Des Etats-Unis à la Hollande, en passant par l’Espagne, la France,... Jean-Luc Bambara émerveille par son art. Ses sculptures, expression d’une conscience de soi et du monde invitent l’esprit à la contemplation. Un hymne à la beauté aristotélicienne !

" La sculpture donne de l’âme au marbre" écrivait Chateaubriand. Pour Jean-Luc Bambara, elle est une voie royale pour connaître le monde et en percer les mystères. Sa magnifique histoire avec cet art plastique commence depuis sa tendre enfance. L’œil alerte, il admire tout ce qui l’entoure. Cette admiration est traduite en de talentueux dessins.

Jean-Luc est content du " feed-back " de son entourage. Il n’est pas pour autant entièrement satisfait. Il manque un "supplément d’âme, un souffle et une vie" à ses dessins. Son dessein désormais est de s’exprimer de façon plus incisive. Il se retrouve alors au Centre voltaïque des Arts (CVA) ; aujourd’hui Centre National de l’Artisanat d’Art (CNAA). Pendant six ans, Jean-Luc Bambara s’initie à la sculpture. C’est passionnant. Ses premières œuvres lui procurent une intense sensation. Témoignage : "Le passage de l’abstraction à ces réalités plus sensibles et matérielles suscitent un sentiment ineffable".

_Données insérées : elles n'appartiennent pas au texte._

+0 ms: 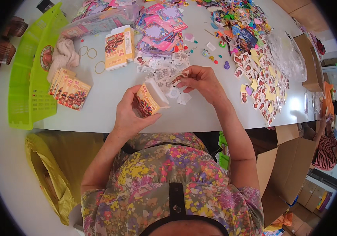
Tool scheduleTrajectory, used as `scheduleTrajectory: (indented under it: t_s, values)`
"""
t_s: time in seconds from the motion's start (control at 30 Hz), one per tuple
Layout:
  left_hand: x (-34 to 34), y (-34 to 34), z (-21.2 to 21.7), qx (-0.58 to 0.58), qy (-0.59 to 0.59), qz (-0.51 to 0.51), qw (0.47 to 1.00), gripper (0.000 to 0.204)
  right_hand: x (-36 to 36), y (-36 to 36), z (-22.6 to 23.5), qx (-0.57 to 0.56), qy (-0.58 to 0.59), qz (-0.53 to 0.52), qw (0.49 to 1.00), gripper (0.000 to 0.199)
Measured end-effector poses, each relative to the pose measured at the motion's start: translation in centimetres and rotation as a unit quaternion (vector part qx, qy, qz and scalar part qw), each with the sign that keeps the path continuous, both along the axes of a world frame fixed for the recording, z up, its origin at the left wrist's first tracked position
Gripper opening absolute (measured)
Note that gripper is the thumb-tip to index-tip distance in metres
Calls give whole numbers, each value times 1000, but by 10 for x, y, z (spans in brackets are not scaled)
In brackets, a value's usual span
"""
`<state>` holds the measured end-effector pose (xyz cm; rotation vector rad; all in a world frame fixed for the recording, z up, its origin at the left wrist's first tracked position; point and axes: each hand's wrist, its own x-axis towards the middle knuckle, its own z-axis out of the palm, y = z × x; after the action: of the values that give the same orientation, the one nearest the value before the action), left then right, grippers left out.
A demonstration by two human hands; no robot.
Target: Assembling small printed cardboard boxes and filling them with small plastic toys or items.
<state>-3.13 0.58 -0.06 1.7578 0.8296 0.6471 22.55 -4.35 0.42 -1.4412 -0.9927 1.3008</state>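
Observation:
My left hand [128, 114] is closed around a small orange-and-yellow printed carton [149, 100], whose white flap stands open toward the right. Just beyond it, my right hand [202, 83] pinches a small printed card [179, 78] between thumb and fingers. Under and past that card lies a heap of small white printed packets [163, 75]. Farther back stands a larger carton [119, 48] in the same orange print, its top flaps up. Off to the left, several small closed cartons [72, 93] lean together in a row.
A green plastic basket [26, 90] is at the left table edge, near a crumpled cloth [63, 58] and rubber bands [100, 67]. Pink-purple packets [161, 31] lie behind. Right are colourful trinkets [235, 19], scattered picture cards [261, 84], clear plastic bags [286, 55] and open cardboard boxes [284, 173].

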Motion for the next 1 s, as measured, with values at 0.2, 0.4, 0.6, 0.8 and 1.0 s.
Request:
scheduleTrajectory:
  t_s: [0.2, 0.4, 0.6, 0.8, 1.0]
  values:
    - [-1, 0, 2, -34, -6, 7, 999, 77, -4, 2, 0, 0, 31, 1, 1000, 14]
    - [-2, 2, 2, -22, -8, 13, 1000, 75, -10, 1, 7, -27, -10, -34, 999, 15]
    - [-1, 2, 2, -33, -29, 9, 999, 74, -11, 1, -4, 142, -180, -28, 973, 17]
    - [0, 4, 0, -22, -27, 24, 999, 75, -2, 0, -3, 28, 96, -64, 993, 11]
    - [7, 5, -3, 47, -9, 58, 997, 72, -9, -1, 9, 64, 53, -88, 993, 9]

Jean-Luc trouve sa voie. Sa voix, dorénavant, elle portera ! Mais ce n’est que le premier pas d’un long voyage. En effet, pour l’artiste, les oeuvres réalisées, qu’elle qu’en puisse être la valeur, ne sont jamais que la scorie de son immense et insaisissable rêve. Conscient de cette réalité, il va se perfectionner en France et en Allemagne. Son retour au pays coïncide avec le début du montage du Musée de la Termitière de Me Pacéré. Ce dernier lui confie l’ensemble du travail artistique. Une aubaine qu’il saisit avec bonheur. Le résultat est bien apprécié. L’artiste y a mis de la maestria.

Un atelier à 19 ans

Muni des armes nécessaires, il peut alors donner une orientation plus forte à sa jeune carrière. Ainsi, en 1982, soit à 19 ans, il ouvre son atelier. Son style accroche. Les sollicitations sont nombreuses. Jean-Luc Bambara réalise la sculpture du chemin de croix de la Cathédrale de Ouagadougou. Il est également le sculpteur de nombreuses œuvres faites de bas reliefs et rondes bosses (sculptures des saints) dans plusieurs Eglises du Burkina, de la sous région et d’Europe.

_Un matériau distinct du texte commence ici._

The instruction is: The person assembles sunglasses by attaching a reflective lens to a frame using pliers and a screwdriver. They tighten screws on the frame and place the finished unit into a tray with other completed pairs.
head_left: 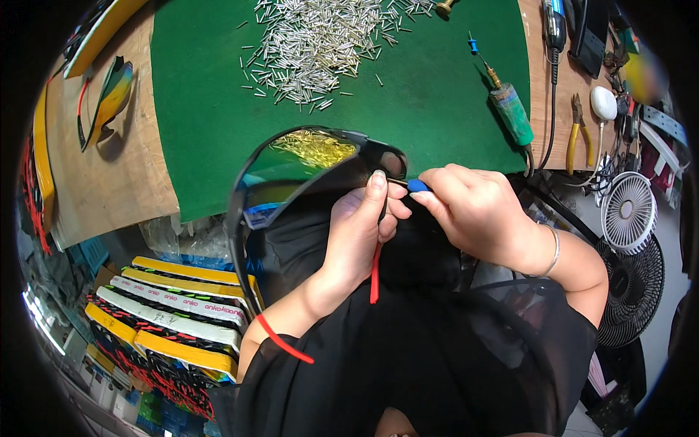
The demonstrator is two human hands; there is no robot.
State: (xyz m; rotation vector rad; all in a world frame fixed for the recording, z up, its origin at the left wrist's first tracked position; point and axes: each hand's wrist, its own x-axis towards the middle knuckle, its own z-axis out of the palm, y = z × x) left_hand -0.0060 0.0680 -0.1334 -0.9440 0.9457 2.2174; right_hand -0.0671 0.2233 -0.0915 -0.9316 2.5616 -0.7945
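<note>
Head view: left hand (357,233) grips the black sunglasses (306,171) at the hinge corner, fingers closed round the frame, near centre over the lap. Right hand (477,211) pinches a blue-handled tool (417,186) against that hinge. Far off, a pile of metal pins (320,44) lies on the green mat (437,95). One temple hangs fitted; hinge work appears unfinished.

Glossy mirrored plastic on the sunglasses lens (291,164); matt green felt for the mat (211,109); shiny bare metal in the pins (320,44); rough unfinished wood across the tabletop (116,182); smooth blue plastic on the small tool's handle (417,186).
</note>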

En outre, le monument en bronze composé de cultivateurs et d’un batteur de tam-tam qui trône devant le siège de la BACB (en face de la Place des cinéastes), le notable en bronze de plus de deux (02) mètres dans le hall du siège de la BIB, etc. sont à mettre à son actif. Peu à peu, sa réputation transcende nos frontières. En 1994, il expose à Ladenburg en Allemagne. Ses œuvres, une trentaine, sont toutes écoulées. De Ladenburg, direction, Laval en France.

Depuis 1999, l’artiste Jean Luc Bambara expose régulièrement à Castellon en Espagne, au Portugal, à Columbus dans l’Etat d’Ohaio. En février 2005 il expose au conservatoire de Colombus, au New Jersey et à Washington. Il rentre du reste de Castellon où il a exposé sa sculpture monumentale " ambiance facile " le 28 février dernier. Celle-ci orne la place " Maria Augustina ", lieu phare de rencontres au cœur de la ville. C’est une œuvre entièrement réalisée en bronze patiné à partir de la technique de la cire perdue.

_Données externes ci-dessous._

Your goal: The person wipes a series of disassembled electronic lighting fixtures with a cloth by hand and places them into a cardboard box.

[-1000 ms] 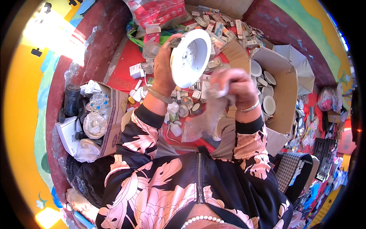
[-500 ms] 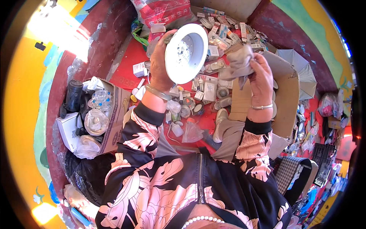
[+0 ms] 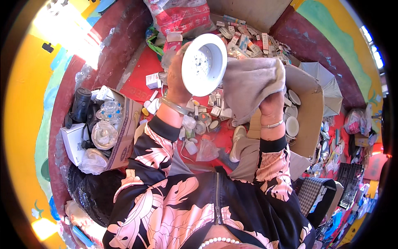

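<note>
My left hand grips a white round downlight by its back and side, its open face tilted up with dark specks inside. Its fingers are partly hidden behind the fitting. My right hand holds a grey-beige cloth, which hangs spread out over most of those fingers. The cloth's left edge comes up close to the downlight's rim; I cannot tell whether they touch. Just right of that hand, an open cardboard box contains several white round fittings.
On the left stands a carton with a black cylinder and plastic-wrapped parts. Small boxes, bulbs and plastic bags litter the red floor covering ahead. A red-and-white sack stands at the back, with a grey umbrella at the right.
The cloth, bunched up in my right hand before, is now spread wide and nearer the downlight. My right hand has moved left and a little lower. The downlight has sunk slightly.
</note>
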`<state>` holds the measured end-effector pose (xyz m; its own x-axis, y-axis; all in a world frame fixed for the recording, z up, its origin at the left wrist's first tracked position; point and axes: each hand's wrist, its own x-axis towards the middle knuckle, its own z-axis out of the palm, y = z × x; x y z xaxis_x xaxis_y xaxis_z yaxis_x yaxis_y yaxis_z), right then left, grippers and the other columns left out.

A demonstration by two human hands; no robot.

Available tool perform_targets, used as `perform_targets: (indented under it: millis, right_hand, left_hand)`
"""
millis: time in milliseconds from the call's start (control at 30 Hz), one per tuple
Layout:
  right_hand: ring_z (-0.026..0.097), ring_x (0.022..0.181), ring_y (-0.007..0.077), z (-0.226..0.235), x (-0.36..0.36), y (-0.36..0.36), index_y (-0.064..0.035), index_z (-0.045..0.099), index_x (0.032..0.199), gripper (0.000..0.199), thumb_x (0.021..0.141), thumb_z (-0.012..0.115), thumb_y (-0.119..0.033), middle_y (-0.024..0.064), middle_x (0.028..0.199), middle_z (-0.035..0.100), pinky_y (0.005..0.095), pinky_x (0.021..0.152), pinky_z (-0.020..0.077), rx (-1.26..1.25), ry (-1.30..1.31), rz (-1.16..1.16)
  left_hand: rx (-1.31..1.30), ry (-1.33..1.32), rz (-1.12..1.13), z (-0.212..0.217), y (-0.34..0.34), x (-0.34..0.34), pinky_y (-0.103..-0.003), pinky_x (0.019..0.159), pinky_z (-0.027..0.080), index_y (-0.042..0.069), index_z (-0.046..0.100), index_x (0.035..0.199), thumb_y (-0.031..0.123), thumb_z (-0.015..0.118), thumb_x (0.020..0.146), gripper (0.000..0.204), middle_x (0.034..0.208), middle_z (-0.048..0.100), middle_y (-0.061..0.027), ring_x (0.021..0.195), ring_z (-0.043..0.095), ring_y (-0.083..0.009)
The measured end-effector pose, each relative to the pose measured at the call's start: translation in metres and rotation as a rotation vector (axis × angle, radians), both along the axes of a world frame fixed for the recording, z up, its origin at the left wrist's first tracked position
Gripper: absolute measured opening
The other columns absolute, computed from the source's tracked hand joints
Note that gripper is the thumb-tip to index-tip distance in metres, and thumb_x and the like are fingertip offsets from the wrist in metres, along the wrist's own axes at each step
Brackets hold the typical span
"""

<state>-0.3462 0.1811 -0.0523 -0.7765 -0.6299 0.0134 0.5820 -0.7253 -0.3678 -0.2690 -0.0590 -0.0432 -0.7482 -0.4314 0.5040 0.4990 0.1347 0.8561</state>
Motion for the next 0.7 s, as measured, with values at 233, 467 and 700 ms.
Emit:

La sculpture est symbolisée par quatre musiciens dont un joueur de balafon, un de kora, un troisième de djembé et un dernier de kundé. La taille de ces musiciens varie entre 1,85m et 2 m débout, et 1m assis. Chaque œuvre pèse 600 kg environ, soit un total d’environ 2,5 tonnes. Cette sculpture monumentale est entièrement inspirée des scènes de vie de réjouissance populaire au Burkina Faso.

Un style contrasté

De façon générale, les thèmes abordés par l’artiste vont de la fragilité (une mère qui perd sa grossesse), à la maternité en passant par l’intimité, etc. C’est une façon pour lui d’être témoin de son temps dans une société en pleine transformation. Dans ses sculptures, l’esprit du masque apparaît également. Motif, pour Jean-Luc Bambara, l’oeuvre d’art ne doit pas être appréhendée simplement par la seule raison. L’irrationnel, le supra sensoriel est aussi un critère essentiel de la créativité.

Les caractéristiques stylistiques de ses sculptures sont la prédominance des contours, l’accentuation des traits marquants du visage avec un emploi discret des lignes. Il travaille sur les contrastes. Jean-Luc Bambara sculpte sur la pierre, le bois, le bronze et d’autres matériaux. Selon l’artiste, chaque matériau a ses qualités propres. C’est seulement lorsque le sculpteur travaille de manière directe, quand il existe entre lui et son matériau une relation active, que ce matériau peut jouer son rôle dans la mise en forme d’une idée. L’observation de la nature fait partie de la vie de l’artiste. Elle enrichit sa connaissance de la forme, lui garde sa fraîcheur, lui évite de ne travailler que d’après des formules, et nourrit son inspiration.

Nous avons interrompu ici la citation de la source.